[
https://issues.apache.org/jira/browse/HBASE-50?page=com.atlassian.jira.plugin.system.issuetabpanels:comment-tabpanel&focusedCommentId=12897250#action_12897250
]
HBase Review Board commented on HBASE-50:
-----------------------------------------
Message from: "Chongxin Li" <[email protected]>
bq. On 2010-08-10 21:34:40, stack wrote:
bq. > src/main/java/org/apache/hadoop/hbase/HTableDescriptor.java, line 673
bq. > <http://review.cloudera.org/r/467/diff/3/?file=6002#file6002line673>
bq. >
bq. > This is fine for an hbase that is a fresh install but what about
case where the data has been migrated from an older hbase version; it won't
have this column family in .META. We should make a little migration script
that adds it or on start of new version, check for it and if not present,
create it.
That's right. But AddColumn operation requires the table disabled to proceed,
ROOT table can not be disabled once the system is started. Then how could we
execute the migration script or check and create it on start of new version?

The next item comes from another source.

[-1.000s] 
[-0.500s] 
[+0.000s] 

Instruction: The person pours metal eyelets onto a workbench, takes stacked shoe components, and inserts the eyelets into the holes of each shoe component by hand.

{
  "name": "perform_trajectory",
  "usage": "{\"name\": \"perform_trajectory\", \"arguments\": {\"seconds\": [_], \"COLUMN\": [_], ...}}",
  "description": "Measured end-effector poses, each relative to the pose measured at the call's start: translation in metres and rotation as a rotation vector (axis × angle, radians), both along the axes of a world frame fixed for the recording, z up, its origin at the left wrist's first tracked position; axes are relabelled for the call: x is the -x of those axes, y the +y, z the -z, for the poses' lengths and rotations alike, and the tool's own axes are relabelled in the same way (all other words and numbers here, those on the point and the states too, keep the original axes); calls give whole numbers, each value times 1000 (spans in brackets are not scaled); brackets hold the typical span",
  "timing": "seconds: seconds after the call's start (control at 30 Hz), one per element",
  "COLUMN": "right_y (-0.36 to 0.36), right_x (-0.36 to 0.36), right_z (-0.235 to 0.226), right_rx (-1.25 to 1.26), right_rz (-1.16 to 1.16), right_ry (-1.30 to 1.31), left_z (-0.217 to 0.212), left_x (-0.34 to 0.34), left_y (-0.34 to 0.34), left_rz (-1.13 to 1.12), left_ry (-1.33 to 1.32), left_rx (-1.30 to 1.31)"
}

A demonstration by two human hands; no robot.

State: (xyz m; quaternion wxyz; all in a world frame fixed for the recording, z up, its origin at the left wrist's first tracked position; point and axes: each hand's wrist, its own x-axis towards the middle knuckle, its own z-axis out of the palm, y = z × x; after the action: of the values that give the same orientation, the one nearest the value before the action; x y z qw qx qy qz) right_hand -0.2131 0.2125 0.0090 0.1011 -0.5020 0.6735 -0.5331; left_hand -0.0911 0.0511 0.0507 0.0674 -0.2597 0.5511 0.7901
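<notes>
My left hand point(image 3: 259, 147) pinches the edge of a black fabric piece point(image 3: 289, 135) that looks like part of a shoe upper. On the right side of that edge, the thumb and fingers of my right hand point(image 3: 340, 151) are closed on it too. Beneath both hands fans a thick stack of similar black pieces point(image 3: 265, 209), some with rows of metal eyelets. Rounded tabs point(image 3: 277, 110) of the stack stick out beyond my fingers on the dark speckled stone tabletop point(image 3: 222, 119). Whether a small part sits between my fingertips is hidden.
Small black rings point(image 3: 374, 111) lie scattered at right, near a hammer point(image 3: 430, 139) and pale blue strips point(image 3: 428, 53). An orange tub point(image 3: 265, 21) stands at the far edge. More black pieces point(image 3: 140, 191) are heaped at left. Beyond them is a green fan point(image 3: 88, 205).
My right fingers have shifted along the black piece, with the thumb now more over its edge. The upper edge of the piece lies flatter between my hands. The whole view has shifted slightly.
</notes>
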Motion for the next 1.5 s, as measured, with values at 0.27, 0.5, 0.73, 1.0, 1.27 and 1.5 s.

bq. On 2010-08-10 21:34:40, stack wrote:
bq. > src/main/java/org/apache/hadoop/hbase/client/HBaseAdmin.java, line 899
bq. > <http://review.cloudera.org/r/467/diff/3/?file=6005#file6005line899>
bq. >
bq. > Can the snapshot name be empty and then we'll make one up?
a default snapshot name? or a auto-generated snapshot name, such as creation
time?
bq. On 2010-08-10 21:34:40, stack wrote:
bq. > src/main/java/org/apache/hadoop/hbase/client/HBaseAdmin.java, line 951
bq. > <http://review.cloudera.org/r/467/diff/3/?file=6005#file6005line951>
bq. >
bq. > For restore of the snapshot, do you use loadtable.rb or Todd's new
bulkloading scripts?
Currently, NO...
Snapshot is composed of a list of log files and a bunch of reference files for
HFiles of the table. These reference files have the same hierarchy as the
original table and the name is in the format of "1239384747630.tablename",
where the front is the file name of the referred HFile and the latter is table
name for snapshot. Thus to restore a snapshot, just copy reference files (which
are just a few bytes) to the table dir, update the META and split the logs.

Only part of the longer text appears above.